No, what’s really making me anxious is my weight, and my up and down trials and tribulations on this almost two year journey. Some of you who will read this know me, and know that I have lost 95 lbs over the course of these past two years. I’m 5′ 8″ and I’ve gone from a staggering 271 down to 176–a weight haven’t maintained for any length of time since I was 19 years old. So what’s got me all twitter-pated, you might ask. Shouldn’t I be doing back-flips and hi-fives? Well the answer simply is yes. Yes, I should be celebrating this achievement every f**king day, but because I love to torture myself, and because I have an addiction to food and self-doubt, every time I have a minor set-back I begin to panic. As a matter of fact, instead of marching over to Weight Watchers, facing the music and weighing myself, I’m sitting in my office writing this blog, thinking that I should at least be working on my novel (which we’ve established is making me feel so giddy) but now I’m really invested in this anxiety and can’t really do anything.

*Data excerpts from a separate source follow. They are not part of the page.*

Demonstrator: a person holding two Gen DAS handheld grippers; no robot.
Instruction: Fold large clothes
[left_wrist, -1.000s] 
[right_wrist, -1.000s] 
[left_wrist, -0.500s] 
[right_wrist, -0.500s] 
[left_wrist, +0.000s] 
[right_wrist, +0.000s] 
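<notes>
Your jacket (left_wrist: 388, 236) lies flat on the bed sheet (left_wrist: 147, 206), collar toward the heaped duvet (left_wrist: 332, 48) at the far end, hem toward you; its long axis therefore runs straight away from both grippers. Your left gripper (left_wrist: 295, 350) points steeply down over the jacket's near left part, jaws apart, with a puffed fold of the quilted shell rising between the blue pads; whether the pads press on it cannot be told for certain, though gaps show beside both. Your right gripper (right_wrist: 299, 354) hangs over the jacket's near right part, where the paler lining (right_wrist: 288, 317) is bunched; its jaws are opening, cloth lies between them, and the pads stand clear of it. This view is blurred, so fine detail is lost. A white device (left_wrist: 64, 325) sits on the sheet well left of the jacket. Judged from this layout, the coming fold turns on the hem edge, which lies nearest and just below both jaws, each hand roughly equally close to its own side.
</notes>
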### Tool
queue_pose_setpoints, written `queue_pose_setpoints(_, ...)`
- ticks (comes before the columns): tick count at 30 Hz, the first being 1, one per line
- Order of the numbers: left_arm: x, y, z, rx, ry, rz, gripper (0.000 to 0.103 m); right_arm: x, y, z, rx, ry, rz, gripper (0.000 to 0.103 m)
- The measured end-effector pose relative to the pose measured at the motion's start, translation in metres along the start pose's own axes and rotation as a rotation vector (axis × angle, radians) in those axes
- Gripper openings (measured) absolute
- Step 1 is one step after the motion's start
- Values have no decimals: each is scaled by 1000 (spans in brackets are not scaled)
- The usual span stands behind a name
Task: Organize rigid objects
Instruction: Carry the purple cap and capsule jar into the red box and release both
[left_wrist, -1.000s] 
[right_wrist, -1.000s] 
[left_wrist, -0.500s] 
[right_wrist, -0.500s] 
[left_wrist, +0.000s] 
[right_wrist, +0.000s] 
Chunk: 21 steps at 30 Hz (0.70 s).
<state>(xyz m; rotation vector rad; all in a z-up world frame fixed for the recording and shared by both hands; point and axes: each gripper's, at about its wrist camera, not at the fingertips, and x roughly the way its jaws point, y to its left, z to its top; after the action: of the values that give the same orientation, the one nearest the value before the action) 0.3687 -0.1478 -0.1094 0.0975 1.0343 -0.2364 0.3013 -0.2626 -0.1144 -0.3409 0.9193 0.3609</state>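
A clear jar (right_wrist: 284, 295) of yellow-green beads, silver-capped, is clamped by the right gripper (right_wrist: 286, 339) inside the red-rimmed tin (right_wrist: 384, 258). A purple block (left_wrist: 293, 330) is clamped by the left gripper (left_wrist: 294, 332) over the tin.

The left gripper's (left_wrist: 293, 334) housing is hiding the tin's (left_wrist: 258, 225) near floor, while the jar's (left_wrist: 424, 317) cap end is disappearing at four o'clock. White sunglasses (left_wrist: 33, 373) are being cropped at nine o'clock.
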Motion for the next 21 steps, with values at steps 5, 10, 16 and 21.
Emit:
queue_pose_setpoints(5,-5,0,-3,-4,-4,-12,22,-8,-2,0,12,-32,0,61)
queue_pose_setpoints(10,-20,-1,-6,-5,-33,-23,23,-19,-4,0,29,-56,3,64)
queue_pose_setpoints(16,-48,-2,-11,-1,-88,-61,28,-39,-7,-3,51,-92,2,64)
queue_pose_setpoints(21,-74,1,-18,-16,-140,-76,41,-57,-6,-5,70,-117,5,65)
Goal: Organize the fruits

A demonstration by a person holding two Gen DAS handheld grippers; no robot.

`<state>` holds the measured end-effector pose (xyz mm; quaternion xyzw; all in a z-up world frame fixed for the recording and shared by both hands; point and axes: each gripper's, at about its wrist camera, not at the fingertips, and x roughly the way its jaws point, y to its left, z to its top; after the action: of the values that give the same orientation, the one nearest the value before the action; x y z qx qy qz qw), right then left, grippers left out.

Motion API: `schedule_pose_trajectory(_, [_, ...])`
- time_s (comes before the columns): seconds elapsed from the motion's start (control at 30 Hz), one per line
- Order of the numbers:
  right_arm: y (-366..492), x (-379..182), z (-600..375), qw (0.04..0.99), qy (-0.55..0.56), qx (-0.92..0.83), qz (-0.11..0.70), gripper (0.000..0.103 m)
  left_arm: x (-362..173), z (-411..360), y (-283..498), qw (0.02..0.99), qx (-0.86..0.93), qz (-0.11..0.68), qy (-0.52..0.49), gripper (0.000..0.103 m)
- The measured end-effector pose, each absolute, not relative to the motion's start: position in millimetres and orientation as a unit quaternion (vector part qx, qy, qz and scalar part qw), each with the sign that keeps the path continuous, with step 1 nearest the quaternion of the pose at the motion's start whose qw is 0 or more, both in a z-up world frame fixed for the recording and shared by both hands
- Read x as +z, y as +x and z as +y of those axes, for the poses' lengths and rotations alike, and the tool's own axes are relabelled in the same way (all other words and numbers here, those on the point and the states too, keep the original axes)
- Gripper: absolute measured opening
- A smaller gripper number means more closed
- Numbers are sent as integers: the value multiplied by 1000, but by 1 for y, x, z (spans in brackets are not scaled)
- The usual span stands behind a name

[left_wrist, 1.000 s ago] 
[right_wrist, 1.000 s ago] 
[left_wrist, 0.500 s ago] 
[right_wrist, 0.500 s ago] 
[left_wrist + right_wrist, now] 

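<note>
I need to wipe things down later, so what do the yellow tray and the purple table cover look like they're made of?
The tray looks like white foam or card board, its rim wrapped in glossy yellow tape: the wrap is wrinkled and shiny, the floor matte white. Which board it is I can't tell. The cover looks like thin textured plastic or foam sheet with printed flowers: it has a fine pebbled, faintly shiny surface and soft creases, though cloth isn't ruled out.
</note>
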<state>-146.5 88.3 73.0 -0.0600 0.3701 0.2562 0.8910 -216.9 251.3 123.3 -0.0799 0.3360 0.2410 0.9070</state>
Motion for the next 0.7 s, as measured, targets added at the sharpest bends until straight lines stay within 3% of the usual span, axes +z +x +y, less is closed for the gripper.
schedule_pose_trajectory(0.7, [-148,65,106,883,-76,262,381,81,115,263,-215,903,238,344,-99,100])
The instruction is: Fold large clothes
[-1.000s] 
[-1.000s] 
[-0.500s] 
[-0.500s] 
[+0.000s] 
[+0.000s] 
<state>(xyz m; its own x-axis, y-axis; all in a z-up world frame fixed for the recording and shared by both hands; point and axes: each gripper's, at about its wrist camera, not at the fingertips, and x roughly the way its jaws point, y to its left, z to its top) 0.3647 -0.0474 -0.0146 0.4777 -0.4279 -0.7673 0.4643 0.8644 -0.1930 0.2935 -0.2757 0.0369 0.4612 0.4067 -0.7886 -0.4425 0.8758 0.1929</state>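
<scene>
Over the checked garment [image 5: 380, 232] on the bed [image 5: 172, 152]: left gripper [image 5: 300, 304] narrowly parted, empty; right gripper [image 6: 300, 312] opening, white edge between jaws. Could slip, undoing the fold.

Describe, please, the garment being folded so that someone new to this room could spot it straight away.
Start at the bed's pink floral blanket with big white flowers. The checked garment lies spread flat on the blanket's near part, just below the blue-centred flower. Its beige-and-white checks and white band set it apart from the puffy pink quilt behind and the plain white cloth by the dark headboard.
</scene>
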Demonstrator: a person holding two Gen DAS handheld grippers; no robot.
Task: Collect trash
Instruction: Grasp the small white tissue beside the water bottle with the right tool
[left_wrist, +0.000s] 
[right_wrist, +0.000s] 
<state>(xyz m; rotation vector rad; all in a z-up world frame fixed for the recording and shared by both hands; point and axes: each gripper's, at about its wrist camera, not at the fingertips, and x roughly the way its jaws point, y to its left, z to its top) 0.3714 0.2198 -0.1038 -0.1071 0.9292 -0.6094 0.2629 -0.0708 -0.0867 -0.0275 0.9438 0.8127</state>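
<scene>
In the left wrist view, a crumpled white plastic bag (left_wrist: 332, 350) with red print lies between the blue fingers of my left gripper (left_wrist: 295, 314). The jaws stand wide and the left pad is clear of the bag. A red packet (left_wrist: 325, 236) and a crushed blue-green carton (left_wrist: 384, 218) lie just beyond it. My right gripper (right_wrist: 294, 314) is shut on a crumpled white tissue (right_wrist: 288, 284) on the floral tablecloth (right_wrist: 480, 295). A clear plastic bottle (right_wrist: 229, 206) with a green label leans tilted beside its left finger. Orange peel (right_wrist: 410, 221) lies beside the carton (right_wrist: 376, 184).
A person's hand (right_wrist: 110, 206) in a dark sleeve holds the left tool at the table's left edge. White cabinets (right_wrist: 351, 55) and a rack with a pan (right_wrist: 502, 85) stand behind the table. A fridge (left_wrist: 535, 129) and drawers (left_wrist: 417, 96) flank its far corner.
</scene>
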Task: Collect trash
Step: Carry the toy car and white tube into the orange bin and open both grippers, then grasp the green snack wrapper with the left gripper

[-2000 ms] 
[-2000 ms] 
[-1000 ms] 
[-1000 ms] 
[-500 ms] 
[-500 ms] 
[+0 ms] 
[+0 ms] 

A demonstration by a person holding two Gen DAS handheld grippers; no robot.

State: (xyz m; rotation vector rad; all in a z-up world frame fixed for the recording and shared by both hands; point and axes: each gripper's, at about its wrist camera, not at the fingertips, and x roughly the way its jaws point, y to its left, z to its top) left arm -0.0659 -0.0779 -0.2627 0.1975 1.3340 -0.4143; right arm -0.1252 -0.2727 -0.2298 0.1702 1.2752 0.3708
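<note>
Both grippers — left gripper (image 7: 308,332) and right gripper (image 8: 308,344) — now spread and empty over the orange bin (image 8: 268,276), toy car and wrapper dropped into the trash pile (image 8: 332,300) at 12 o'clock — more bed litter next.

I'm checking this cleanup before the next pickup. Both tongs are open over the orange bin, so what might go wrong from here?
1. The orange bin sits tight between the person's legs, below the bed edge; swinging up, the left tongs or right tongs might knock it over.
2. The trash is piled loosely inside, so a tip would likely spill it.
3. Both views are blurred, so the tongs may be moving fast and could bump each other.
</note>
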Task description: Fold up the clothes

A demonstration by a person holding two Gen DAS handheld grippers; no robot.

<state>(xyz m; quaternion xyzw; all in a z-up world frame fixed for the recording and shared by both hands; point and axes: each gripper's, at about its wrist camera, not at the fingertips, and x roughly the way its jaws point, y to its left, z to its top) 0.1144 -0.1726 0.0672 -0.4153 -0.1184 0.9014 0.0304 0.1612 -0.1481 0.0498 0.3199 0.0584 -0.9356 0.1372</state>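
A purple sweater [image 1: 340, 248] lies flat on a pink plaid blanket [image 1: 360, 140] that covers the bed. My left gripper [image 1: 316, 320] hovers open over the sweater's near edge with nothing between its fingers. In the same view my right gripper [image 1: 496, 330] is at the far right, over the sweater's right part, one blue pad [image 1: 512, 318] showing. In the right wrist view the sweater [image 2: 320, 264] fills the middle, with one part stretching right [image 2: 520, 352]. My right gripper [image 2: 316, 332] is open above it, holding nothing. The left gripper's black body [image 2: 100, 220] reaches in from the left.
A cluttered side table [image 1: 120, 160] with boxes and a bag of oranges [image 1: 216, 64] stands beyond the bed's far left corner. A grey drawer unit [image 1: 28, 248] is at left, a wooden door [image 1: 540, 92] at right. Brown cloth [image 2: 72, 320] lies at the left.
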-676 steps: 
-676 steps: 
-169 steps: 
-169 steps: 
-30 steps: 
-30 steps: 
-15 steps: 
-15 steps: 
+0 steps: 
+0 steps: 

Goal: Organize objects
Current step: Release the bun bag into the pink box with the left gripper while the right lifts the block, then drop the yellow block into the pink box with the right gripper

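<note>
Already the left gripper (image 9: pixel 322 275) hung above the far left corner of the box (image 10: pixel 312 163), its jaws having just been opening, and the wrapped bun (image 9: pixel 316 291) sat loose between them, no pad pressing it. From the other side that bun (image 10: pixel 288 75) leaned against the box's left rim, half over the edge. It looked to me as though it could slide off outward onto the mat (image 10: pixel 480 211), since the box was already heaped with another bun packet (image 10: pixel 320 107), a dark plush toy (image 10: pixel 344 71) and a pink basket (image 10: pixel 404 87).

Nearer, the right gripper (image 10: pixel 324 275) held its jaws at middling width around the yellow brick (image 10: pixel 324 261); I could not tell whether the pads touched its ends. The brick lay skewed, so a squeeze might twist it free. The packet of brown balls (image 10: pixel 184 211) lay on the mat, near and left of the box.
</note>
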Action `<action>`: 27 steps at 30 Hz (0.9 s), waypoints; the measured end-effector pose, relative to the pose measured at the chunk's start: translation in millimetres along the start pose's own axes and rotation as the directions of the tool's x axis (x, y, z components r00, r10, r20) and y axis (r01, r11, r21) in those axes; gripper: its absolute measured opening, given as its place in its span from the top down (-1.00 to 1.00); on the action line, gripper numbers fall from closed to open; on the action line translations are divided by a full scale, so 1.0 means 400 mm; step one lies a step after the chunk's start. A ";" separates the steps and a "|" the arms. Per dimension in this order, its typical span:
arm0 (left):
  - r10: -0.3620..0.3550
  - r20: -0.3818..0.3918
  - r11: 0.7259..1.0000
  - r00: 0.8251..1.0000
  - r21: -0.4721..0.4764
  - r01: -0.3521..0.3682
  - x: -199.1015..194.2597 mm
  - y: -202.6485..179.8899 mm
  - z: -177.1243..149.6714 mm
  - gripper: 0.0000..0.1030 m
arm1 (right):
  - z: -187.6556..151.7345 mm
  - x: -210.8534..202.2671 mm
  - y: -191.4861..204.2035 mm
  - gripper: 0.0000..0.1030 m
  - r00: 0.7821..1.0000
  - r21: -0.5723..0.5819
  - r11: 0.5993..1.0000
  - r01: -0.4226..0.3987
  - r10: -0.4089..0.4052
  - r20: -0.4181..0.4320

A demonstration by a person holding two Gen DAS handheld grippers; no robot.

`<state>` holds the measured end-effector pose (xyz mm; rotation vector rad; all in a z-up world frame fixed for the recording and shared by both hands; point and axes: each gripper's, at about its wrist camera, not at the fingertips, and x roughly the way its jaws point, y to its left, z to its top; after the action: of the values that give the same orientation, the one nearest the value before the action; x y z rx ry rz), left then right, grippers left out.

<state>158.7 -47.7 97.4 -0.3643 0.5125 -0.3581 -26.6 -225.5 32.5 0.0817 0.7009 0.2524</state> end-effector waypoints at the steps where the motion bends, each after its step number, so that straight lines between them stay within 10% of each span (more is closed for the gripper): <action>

My husband thinks I’m a little nuts, and he’s right. I’m doing everything I’m supposed to be doing, but sometimes, when you’re on this long, long weight loss journey, doing everything right is just not enough. Sometimes your body says–screw you–just for the hell of it. Despite the science behind weight loss, the human body is much more like a piece of fine art. Sometimes it just does what it wants. Now that doesn’t mean if I decide to eat 12 chocolate bars and a pound of French fries and wash it all down with some cherry Coke that I don’t deserve what I gain–but this week I worked out hard, I watched my points and drank my water, and still my legs feel stiff (a sure sign of water retention) and my muscles are sore (a sure sign of an increase in muscle mass) so what does this mean? On my home scale I’m up two pounds–and I can’t bring myself to face the WW scale. After two years I should have a thicker skin–this should not be making me so crazy–but it is.
So is it this same anxiety about my weight, and the pressure I put on myself to succeed, that also allows me to feel such extreme pleasure in my writing at times? I don’t always feel giddy when I write. Normally writing for me is very grounding, but for some reason this summer, things have changed. As of my last weigh-in I had 12 pounds to go to my goal. If I weigh in today and I’m up then this just puts me farther behind and psychologically I don’t know if I can take the pressure. But then again can it be any worse than the pressure I put on myself–not unlike the pressure I feel when I want to finish a story, but have to grade papers, or have grant reporting to do but I really want to write the new chapter that’s been floating around in my head for a week.
I recognize these feelings now for what they are–immaturity–and yet I have a hard time controlling them. Even if I don’t lose another pound I should celebrate my budding ‘girl guns’, the fact that I can go into a store now and buy what I like, not just what fits and doesn’t make me look like a barn, and the fact that I have never looked or felt better in my life. At 45 (soon to be 46) this is really something to be giddy about!